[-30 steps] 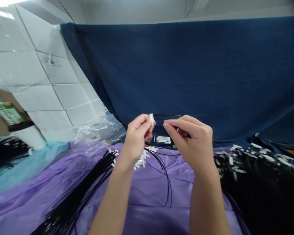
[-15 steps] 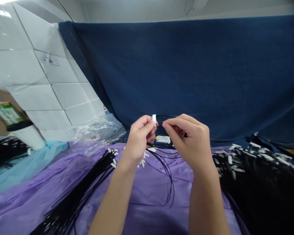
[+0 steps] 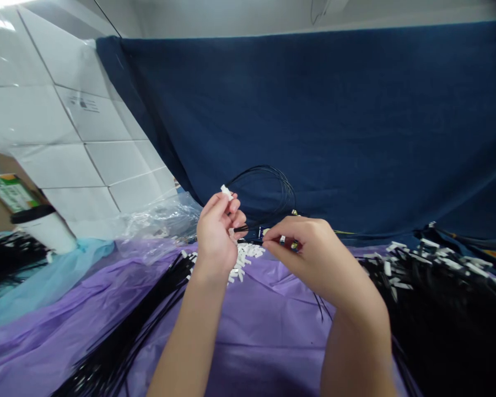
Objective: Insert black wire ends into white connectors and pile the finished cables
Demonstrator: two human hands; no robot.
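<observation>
My left hand (image 3: 219,231) pinches a small white connector (image 3: 226,192) between thumb and forefinger. Thin black wires (image 3: 273,170) loop from it to the right, and another white piece (image 3: 232,234) with wire ends shows at its lower fingers. My right hand (image 3: 306,248) is closed, fingertips pinched just right of those wire ends; small coloured bits show between its fingers, too small to name. Beneath the hands lies a pile of white connectors (image 3: 243,259) on the purple cloth (image 3: 264,320).
A bundle of black wires (image 3: 132,325) with white ends lies at the left, a larger heap (image 3: 446,309) at the right. Further left stand a white cup (image 3: 47,231) and plastic-wrapped boxes (image 3: 119,160). A dark blue curtain (image 3: 314,121) hangs behind.
My left hand has moved left and turned, tilting the white connector. My right hand has moved lower and slightly left. The wires that hung below now arc up above the hands.
</observation>
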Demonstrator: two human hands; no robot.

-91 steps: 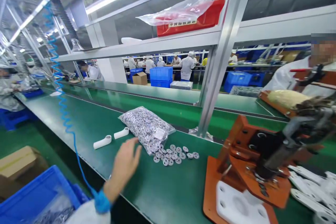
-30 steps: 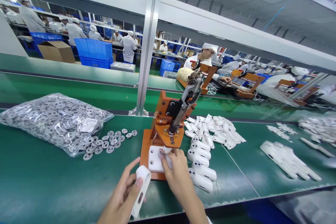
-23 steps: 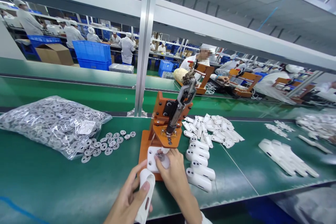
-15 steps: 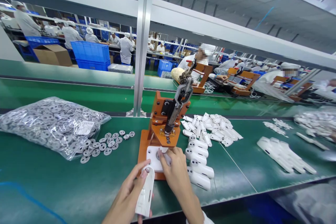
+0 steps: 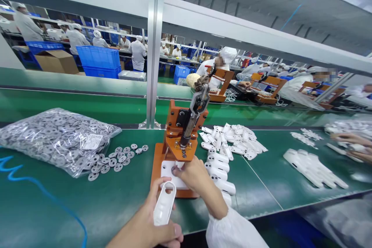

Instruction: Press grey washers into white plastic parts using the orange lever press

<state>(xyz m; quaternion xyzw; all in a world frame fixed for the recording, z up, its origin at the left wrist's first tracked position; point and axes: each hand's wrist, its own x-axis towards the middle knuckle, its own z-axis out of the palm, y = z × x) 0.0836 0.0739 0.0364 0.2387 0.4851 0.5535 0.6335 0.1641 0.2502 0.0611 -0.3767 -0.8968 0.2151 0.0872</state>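
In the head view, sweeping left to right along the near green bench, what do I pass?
Clear bag of grey discs → loose grey discs → orange press → heap of small white parts → group of long white shells.

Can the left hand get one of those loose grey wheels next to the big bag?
Probably, though the left hand is full, holding a white plastic piece. Nothing seems to block its way over the green tabletop to the loose grey wheels.
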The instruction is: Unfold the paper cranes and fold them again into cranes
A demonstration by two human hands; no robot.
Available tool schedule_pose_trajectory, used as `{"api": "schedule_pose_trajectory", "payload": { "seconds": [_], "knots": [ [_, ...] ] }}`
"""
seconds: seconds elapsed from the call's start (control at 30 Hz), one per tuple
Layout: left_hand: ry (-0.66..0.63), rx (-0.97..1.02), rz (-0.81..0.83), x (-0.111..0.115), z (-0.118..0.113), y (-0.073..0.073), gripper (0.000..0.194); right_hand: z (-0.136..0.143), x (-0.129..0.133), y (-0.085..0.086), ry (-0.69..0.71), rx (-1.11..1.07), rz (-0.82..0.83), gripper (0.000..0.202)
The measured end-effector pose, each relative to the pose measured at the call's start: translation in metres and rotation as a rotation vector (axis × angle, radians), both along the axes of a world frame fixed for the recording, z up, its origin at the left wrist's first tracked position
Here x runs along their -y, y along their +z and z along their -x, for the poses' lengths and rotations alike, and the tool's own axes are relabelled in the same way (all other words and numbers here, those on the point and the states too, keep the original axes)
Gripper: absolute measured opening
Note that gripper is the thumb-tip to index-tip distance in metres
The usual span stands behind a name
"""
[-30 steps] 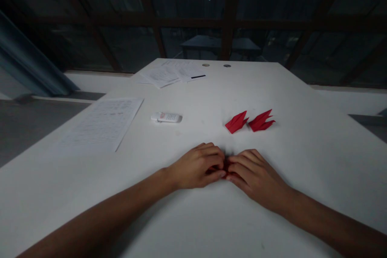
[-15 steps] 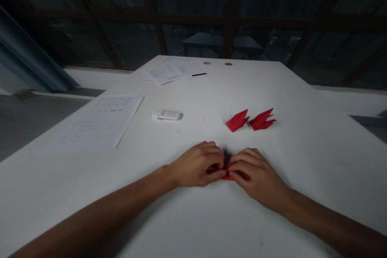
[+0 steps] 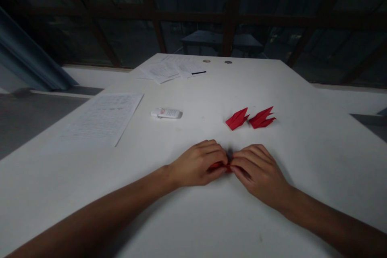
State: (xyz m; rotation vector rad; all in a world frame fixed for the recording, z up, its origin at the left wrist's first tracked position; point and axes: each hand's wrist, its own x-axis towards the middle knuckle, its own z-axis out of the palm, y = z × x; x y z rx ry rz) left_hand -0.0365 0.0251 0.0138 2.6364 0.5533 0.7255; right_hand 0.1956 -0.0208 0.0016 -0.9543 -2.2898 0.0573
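Note:
A small piece of red folded paper (image 3: 229, 167) is pinched between my two hands, low over the near middle of the table. My left hand (image 3: 202, 163) grips its left part, with thumb below and fingers curled over the top. From the other side my right hand (image 3: 259, 172) pinches the paper between thumb and fingers. Most of the paper is hidden by the fingers, so its full shape cannot be told. Beyond the hands lie a red origami piece (image 3: 237, 119) with pointed ends and, to its right, a second red origami piece (image 3: 261, 118).
Left of the origami lies a white correction-fluid bottle or similar (image 3: 166, 113). A printed sheet stack (image 3: 99, 117) is at the left, and more papers (image 3: 161, 70) with a dark strip lie at the far end of the white table (image 3: 187, 225). Dark windows stand behind.
The red paper shows less between my hands, its lower orange-red edge no longer in sight. My right hand has shifted slightly upward. The origami pieces stay where they were.

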Motion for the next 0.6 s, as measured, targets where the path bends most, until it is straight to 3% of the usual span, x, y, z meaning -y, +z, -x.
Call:
{"api": "schedule_pose_trajectory", "payload": {
  "seconds": [0.27, 0.4, 0.53, 0.6],
  "knots": [
    [0.041, -0.096, 0.084, 0.0, -0.001, -0.001, 0.016, 0.003, 0.0, -0.003, -0.012, -0.039, 0.114, 0.011],
    [0.038, -0.047, 0.174, -0.001, 0.002, 0.003, 0.025, 0.001, 0.0, 0.003, -0.031, -0.039, 0.122, 0.011],
    [0.103, 0.321, 0.51, -0.008, 0.007, 0.007, 0.057, -0.004, -0.004, 0.01, -0.186, -0.174, 0.21, 0.009],
    [0.12, 0.591, 0.725, -0.01, 0.005, 0.005, 0.056, -0.005, -0.008, 0.012, -0.258, -0.351, 0.355, 0.001]
  ]
}}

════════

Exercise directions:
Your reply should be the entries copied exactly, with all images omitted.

Completed exercise:
[-30 steps] 
[-15 steps] 
[+0 steps] 
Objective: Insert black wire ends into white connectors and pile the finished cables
Demonstrator: two human hands; no robot.
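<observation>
My left hand (image 3: 219,231) pinches a small white connector (image 3: 226,192) between thumb and forefinger. Thin black wires (image 3: 273,170) loop from it to the right, and another white piece (image 3: 232,234) with wire ends shows at its lower fingers. My right hand (image 3: 306,248) is closed, fingertips pinched just right of those wire ends; small coloured bits show between its fingers, too small to name. Beneath the hands lies a pile of white connectors (image 3: 243,259) on the purple cloth (image 3: 264,320).
A bundle of black wires (image 3: 132,325) with white ends lies at the left, a larger heap (image 3: 446,309) at the right. Further left stand a white cup (image 3: 47,231) and plastic-wrapped boxes (image 3: 119,160). A dark blue curtain (image 3: 314,121) hangs behind.
My left hand has moved left and turned, tilting the white connector. My right hand has moved lower and slightly left. The wires that hung below now arc up above the hands.
</observation>
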Demonstrator: two human hands; no robot.

-91 steps: 
-30 steps: 
-23 steps: 
-15 steps: 
+0 steps: 

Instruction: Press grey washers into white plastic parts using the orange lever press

<state>(xyz m; quaternion xyzw; all in a world frame fixed for the recording, z up, its origin at the left wrist's first tracked position; point and axes: each hand's wrist, its own x-axis towards the middle knuckle, its own z-axis out of the palm, y = z × x) 0.0836 0.0739 0.0364 0.2387 0.4851 0.5535 0.6335 0.1641 0.2502 0.0611 -0.3767 -0.8968 0.2151 0.0872</state>
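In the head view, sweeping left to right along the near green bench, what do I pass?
Clear bag of grey discs → loose grey discs → orange press → heap of small white parts → group of long white shells.

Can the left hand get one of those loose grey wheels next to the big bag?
Probably, though the left hand is full, holding a white plastic piece. Nothing seems to block its way over the green tabletop to the loose grey wheels.
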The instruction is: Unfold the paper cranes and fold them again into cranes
A demonstration by two human hands; no robot.
Available tool schedule_pose_trajectory, used as `{"api": "schedule_pose_trajectory", "payload": { "seconds": [_], "knots": [ [_, ...] ] }}`
"""
seconds: seconds elapsed from the call's start (control at 30 Hz), one per tuple
Layout: left_hand: ry (-0.66..0.63), rx (-0.97..1.02), rz (-0.81..0.83), x (-0.111..0.115), z (-0.118..0.113), y (-0.073..0.073), gripper (0.000..0.194); right_hand: z (-0.136..0.143), x (-0.129..0.133), y (-0.085..0.086), ry (-0.69..0.71), rx (-1.11..1.07), rz (-0.82..0.83), gripper (0.000..0.202)
The measured end-effector pose, each relative to the pose measured at the call's start: translation in metres and rotation as a rotation vector (axis × angle, radians), both along the axes of a world frame fixed for the recording, z up, its origin at the left wrist's first tracked position
Here x runs along their -y, y along their +z and z along their -x, for the poses' lengths and rotations alike, and the tool's own axes are relabelled in the same way (all other words and numbers here, those on the point and the states too, keep the original axes)
Gripper: absolute measured opening
Note that gripper is the thumb-tip to index-tip distance in metres
The usual span stands behind a name
"""
[-30 steps] 
[-15 steps] 
[+0 steps] 
State: (xyz m; rotation vector rad; all in a world frame fixed for the recording, z up, its origin at the left wrist's first tracked position; point and axes: each hand's wrist, its own x-axis towards the middle knuckle, its own z-axis out of the palm, y = z × x; x y z rx ry rz) left_hand -0.0365 0.0251 0.0138 2.6364 0.5533 0.7255; right_hand 0.1956 -0.0208 0.0016 -0.9543 -2.2898 0.0573
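Note:
A small piece of red folded paper (image 3: 229, 167) is pinched between my two hands, low over the near middle of the table. My left hand (image 3: 202, 163) grips its left part, with thumb below and fingers curled over the top. From the other side my right hand (image 3: 259, 172) pinches the paper between thumb and fingers. Most of the paper is hidden by the fingers, so its full shape cannot be told. Beyond the hands lie a red origami piece (image 3: 237, 119) with pointed ends and, to its right, a second red origami piece (image 3: 261, 118).
Left of the origami lies a white correction-fluid bottle or similar (image 3: 166, 113). A printed sheet stack (image 3: 99, 117) is at the left, and more papers (image 3: 161, 70) with a dark strip lie at the far end of the white table (image 3: 187, 225). Dark windows stand behind.
The red paper shows less between my hands, its lower orange-red edge no longer in sight. My right hand has shifted slightly upward. The origami pieces stay where they were.
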
Motion for the next 0.6 s, as measured, targets where the path bends most, until it is straight to 3% of the usual span, x, y, z meaning -y, +z, -x.
Call:
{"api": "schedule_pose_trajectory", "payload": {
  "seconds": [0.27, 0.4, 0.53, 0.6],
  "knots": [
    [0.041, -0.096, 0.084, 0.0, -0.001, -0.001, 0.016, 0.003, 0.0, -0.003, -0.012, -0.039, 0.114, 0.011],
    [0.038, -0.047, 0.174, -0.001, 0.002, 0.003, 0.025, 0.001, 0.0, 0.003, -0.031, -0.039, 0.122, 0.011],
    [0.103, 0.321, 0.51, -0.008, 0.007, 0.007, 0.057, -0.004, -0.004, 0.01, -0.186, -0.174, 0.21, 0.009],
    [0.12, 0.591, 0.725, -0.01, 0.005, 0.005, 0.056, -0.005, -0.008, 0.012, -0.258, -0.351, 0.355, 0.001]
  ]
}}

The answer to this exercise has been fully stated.